Qlik Community

Qlik Design Blog

All about product and Qlik solutions: scripting, data modeling, visual design, extensions, best practices, etc.

Employee
Employee

Recipe for a Box Plot

When you want to look at the distribution of a measurement, a histogram is one possibility. However, if you want to show the distribution split over several dimensional values, a Box Plot may be a better choice.

You may, for instance, want to evaluate the quality of units produced in different machines, or delivered by different suppliers. Then, a Box Plot is an excellent choice to display the characteristic that you want to examine:

Box plot.png

The graph clearly shows you the performance of the different machines compared to target: Machine A has the precision, but not the accuracy. Machine F has the accuracy, but not the precision.

The Box Plot provides an intuitive graphical representation of several properties of the data set. The box itself represents the main group of measurements, with a center line representing the middle of the data. Usually the median and the upper and lower quartile levels are used to define the box, but it is also possible to use the average plus/minus one standard deviation.

The whiskers are used to show the spread of the data, e.g. the largest and smallest measurements can be used. Usually, however, the definition is slightly more intricate. Below I will use the definition used in six sigma implementations.

There, the whiskers are often used to depict the largest and smallest values within an acceptable range, whereas values outside this range are outliers.

The concept of the Inter Quartile Range (IQR) – the difference between the upper and lower quartile level – is used to calculate the acceptance range. Hence:

  • Inter Quartile Range (IQR) = Upper Quartile Line (UQL) – Lower Quartile Line (LQL)
  • Upper Acceptance Limit (UAL) = UQL + 1.5 * IQR
  • Lower Acceptance Limit (LAL) = LQL - 1.5 * IQR

The picture below summarizes the box plot.


Box plot explained.png


And here is how you implement this in QlikView…

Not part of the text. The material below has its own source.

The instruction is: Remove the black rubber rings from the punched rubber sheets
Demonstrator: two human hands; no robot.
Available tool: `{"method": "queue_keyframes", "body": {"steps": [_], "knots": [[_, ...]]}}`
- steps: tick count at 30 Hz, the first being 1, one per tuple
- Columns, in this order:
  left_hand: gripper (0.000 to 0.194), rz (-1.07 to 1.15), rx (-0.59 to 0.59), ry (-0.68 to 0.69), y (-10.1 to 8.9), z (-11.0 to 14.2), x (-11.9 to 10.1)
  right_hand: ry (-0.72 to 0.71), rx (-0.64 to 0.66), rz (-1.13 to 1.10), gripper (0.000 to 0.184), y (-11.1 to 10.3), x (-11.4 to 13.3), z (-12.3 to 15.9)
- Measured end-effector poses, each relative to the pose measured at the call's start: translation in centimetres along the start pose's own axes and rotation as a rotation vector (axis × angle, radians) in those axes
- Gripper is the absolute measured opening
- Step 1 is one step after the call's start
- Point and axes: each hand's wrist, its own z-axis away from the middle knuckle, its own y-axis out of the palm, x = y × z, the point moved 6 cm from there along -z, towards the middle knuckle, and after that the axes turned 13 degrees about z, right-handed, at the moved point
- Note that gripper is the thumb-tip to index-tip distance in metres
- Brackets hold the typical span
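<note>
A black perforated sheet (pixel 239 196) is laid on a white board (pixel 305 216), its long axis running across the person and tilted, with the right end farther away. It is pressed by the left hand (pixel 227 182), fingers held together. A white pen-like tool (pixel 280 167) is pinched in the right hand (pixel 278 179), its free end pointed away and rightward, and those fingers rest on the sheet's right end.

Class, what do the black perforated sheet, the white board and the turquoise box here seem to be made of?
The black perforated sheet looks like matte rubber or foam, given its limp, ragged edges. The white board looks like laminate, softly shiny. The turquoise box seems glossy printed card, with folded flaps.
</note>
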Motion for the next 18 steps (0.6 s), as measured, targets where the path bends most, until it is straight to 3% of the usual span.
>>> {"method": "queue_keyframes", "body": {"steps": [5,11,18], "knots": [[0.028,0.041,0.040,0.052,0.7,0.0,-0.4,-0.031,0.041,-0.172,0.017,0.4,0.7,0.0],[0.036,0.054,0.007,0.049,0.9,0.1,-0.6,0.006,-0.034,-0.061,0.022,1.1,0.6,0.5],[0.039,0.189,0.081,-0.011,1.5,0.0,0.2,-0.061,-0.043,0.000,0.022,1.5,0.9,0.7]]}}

  1. Go to the Tools menu and choose “Box Plot Wizard”.
  2. On the “Step 1 - Define data” page, you choose your dimension. In my example, this was Machine, but it could be Supplier or Batch or something similar.
  3. Use the same dimension once more in the “Aggregator” control.
  4. Use the average of your measurement in the “Expression” control – Avg(Measurement).
  5. Click “Next”.
  6. On the “Step 2 - Presentation” page, you should choose “Median mode”.
  7. Check “Include Whiskers” and “Use Outliers”.
  8. Click “Finish”.

QlikView has now created a Box Plot with general expressions that almost always display a meaningful result, and allows for an intermediate aggregator. However, the expressions are not what we want for a six sigma box plot, so we need to change them to the following: (Below, the dimension is called Dim, and the measurement is called Val.)

  • Box Plot Middle: Median(Val)
  • Box Plot Bottom: Fractile(Val,0.25)
  • Box Plot Top: Fractile(Val,0.75)

The whiskers and the outliers all need a nested aggregation – each value needs to be compared to the acceptance levels for the group – so they all contain an Aggr() function that calculates the relevant acceptance limit:

  • Box Plot Lower Whisker:
    Min(If(Val>= Aggr(2.5*Fractile(total <Dim> Val,0.25) -1.5*Fractile(total <Dim> Val,0.75), Dim, Val), Val))
  • Box Plot Upper Whisker:
    Max(If(Val<= Aggr(2.5*Fractile(total <Dim> Val,0.75) -1.5*Fractile(total <Dim> Val,0.25), Dim, Val), Val))
  • Lower Outlier:
    Min(If(Val< Aggr(2.5*Fractile(total <Dim> Val,0.25) -1.5*Fractile(total <Dim> Val,0.75), Dim, Val), Val))
  • Upper Outlier:
    Max(If(Val> Aggr(2.5*Fractile(total <Dim> Val,0.75) -1.5*Fractile(total <Dim> Val,0.25), Dim, Val), Val))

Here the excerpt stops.